Comme on pouvait s’y attendre, le Conseil des ministres de l’Union Européenne a parachevé le sabordage du projet de règlement REACH. La procédure n’est pas encore complètement terminée (le texte doit retourner au Parlement puisque cette matière relève de la « codécision »). Mais il faudrait un miracle pour que le document final ne donne pas entièrement satisfaction à l’industrie...
Rappel : le projet de règlement sur lequel le Parlement Européen devait se prononcer en première lecture, le 17 novembre dernier, ne concernait plus que 30.000 substances sur 100.000 et son coût pour l’industrie avait été ramené de 0,4% à... 0,01% du chiffre d’affaire.
C’était encore trop. Au parlement, les tests de toxicité ont été réduits à leur plus simple expression pour les 20.000 substances entre une et dix tonnes par an (un rapport complet ne devra être fourni que pour les substances à risque) et la procédure a été assouplie pour les substances entre 100 et 1000 tonnes. En fin de compte, des informations complètes ne seront disponibles que pour 15% des substances. Cela ne facilitera pas la tâche des médecins et des biologistes qui entendent prouver que la pollution chimique constitue une cause majeure de cancers, perturbations hormonales, déformations du fœtus, etc. Les eurodéputés n’en ont eu cure : le texte amendé a été adopté par 407 pour, 105 contre et 41 abstentions.

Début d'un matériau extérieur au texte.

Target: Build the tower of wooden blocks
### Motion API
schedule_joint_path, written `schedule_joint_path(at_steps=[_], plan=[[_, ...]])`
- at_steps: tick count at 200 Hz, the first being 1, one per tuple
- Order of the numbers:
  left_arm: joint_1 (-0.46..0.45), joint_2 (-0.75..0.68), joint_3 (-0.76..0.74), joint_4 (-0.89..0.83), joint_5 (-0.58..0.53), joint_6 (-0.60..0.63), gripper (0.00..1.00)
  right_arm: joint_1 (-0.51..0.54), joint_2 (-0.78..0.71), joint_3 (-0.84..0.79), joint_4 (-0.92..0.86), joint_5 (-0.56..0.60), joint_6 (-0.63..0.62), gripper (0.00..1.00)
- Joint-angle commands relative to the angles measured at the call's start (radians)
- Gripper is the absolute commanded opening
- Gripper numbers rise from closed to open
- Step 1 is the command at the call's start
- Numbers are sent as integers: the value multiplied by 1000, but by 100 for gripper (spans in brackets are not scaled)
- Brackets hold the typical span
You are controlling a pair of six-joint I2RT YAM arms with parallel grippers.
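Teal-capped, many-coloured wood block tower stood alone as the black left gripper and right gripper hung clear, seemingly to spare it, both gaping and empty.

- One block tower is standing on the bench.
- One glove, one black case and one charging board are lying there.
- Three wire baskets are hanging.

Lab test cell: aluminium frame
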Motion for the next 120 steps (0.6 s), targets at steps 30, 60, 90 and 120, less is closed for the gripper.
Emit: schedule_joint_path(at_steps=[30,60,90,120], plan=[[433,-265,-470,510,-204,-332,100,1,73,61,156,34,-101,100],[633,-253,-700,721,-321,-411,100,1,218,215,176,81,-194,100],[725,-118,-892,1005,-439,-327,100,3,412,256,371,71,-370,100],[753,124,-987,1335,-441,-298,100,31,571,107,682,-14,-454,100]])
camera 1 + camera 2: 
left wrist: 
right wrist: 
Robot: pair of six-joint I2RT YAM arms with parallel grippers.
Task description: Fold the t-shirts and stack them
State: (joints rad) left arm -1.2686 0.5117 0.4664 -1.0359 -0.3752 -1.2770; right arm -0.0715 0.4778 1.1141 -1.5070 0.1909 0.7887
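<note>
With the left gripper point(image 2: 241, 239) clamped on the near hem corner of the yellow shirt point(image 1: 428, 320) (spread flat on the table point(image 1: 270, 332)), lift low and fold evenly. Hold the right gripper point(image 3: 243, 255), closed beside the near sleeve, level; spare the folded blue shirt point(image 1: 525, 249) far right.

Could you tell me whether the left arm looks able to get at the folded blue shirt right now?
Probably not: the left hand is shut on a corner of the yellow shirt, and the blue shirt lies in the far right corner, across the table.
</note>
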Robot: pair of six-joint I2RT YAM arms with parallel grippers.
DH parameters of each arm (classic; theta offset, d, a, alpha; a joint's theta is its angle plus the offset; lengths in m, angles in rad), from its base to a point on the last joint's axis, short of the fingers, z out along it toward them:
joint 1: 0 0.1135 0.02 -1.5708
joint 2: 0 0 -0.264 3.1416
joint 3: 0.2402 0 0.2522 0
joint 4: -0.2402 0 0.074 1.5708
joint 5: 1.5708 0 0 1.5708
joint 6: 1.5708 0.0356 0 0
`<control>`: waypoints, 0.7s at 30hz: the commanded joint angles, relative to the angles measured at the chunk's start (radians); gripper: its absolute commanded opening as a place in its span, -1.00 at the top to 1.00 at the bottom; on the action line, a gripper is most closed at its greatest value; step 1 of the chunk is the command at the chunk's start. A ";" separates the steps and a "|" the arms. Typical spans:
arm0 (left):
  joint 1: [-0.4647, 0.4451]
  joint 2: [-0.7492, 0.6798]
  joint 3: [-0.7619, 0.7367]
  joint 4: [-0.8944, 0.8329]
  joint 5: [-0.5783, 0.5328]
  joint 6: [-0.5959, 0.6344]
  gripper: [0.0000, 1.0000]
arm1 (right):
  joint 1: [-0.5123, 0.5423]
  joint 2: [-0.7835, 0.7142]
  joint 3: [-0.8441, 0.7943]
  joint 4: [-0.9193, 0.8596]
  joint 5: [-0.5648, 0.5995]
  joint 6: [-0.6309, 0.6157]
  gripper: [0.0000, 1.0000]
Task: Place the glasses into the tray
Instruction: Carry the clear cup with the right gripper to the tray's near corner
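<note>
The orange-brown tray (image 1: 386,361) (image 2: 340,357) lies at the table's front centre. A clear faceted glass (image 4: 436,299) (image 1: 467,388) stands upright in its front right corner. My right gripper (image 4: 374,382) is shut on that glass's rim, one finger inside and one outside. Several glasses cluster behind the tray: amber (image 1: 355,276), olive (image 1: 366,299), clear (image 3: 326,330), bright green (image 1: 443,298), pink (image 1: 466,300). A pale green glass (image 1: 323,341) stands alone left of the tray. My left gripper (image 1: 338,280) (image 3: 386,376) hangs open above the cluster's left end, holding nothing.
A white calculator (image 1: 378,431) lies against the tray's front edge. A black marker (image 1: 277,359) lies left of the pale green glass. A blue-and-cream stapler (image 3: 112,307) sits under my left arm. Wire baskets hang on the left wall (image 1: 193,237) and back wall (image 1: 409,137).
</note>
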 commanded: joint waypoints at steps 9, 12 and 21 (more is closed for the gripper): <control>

Mais il restait un caillou dans le soulier de l’industrie : « l’obligation de substitution », autrement dit l’obligation légale de remplacer les substances dangereuses par des alternatives plus sûres lorsque celles-ci existent, indépendamment du coût. Cette disposition avait été adoptée par les eurodéputés en tant que compensation à la gauche et aux écologistes. Le lobby patronal a évidemment redoublé d’efforts pour qu’elle soit annulée par le Conseil des ministres. Et il a obtenu satisfaction : réunis début décembre, les 25 ont remplacé l’obligation de substitution par une simple « recommandation ». Les patrons continueront à décider seuls de ce qu’ils produisent. Sans contrainte, en fonction de leurs profits.
C’est un fait bien établi que l’intérêt de l’industrie passe généralement avant la santé des gens et de l’environnement. Mais rarement décision en ce sens aura été prise de façon aussi consciente et avec une telle absence de scrupules. Du cynisme chimiquement pur, en quelque sorte.